• **TASK**
Lines below that hold the word "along" must be copied in full.
= = = = = = =
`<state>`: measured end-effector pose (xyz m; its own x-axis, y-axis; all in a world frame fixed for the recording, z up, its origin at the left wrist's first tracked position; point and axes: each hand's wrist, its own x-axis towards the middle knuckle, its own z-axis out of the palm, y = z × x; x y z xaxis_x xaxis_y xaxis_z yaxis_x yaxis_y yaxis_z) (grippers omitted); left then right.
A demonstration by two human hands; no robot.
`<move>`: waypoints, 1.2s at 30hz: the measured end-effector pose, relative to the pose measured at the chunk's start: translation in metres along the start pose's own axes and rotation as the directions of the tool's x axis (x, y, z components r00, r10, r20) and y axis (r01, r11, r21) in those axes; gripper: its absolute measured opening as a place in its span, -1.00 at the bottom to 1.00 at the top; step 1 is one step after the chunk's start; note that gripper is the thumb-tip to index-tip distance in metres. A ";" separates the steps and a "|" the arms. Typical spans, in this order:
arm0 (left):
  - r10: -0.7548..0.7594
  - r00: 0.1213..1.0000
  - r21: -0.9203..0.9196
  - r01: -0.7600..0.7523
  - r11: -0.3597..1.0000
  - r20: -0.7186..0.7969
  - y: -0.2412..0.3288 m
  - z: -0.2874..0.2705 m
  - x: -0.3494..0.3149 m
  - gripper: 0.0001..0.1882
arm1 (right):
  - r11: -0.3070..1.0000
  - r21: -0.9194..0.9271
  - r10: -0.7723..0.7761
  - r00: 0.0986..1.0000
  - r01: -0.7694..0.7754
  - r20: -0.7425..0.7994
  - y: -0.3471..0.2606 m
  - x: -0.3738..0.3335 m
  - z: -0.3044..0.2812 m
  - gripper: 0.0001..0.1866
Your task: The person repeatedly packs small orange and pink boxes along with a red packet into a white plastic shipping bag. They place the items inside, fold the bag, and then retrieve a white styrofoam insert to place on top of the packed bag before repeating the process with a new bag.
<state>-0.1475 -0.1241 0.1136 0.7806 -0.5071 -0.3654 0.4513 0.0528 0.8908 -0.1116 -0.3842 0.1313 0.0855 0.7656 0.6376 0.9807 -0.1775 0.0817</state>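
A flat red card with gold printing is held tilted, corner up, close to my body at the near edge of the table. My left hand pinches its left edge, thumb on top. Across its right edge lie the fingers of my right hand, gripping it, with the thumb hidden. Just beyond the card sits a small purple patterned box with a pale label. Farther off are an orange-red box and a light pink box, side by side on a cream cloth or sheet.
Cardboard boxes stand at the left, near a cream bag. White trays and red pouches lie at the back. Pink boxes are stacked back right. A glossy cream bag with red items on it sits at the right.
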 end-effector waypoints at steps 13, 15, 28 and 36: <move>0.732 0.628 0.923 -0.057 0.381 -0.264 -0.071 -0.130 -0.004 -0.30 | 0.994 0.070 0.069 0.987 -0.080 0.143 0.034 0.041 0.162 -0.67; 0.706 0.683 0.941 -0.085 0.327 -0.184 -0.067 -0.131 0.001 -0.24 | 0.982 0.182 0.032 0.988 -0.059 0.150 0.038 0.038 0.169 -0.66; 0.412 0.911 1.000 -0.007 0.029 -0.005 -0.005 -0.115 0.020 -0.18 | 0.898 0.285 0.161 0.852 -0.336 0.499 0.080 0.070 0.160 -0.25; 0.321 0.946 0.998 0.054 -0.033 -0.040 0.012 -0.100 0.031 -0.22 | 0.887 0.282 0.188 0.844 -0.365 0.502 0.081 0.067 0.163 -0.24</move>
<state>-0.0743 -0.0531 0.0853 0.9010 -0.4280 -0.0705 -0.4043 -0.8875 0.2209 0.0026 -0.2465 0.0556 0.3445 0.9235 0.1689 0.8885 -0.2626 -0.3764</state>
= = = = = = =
• **RESULT OF THIS TASK**
`<move>`: waypoints, 1.2s at 30hz: the measured end-effector pose, relative to the pose measured at the chunk's start: translation in metres along the start pose's own axes and rotation as the directions of the tool's x axis (x, y, z components r00, r10, r20) and y axis (r01, r11, r21) in those axes; gripper: its absolute measured opening as a place in its span, -1.00 at the bottom to 1.00 at the top; step 1 is one step after the chunk's start; note that gripper is the thumb-tip to index-tip distance in metres. A ";" separates the steps and a "|" the arms. Typical spans, in this order:
Your task: The person repeatedly packs small orange and pink boxes along with a red packet into a white plastic shipping bag. They place the items inside, fold the bag, and then retrieve a white styrofoam insert to place on top of the packed bag before repeating the process with a new bag.

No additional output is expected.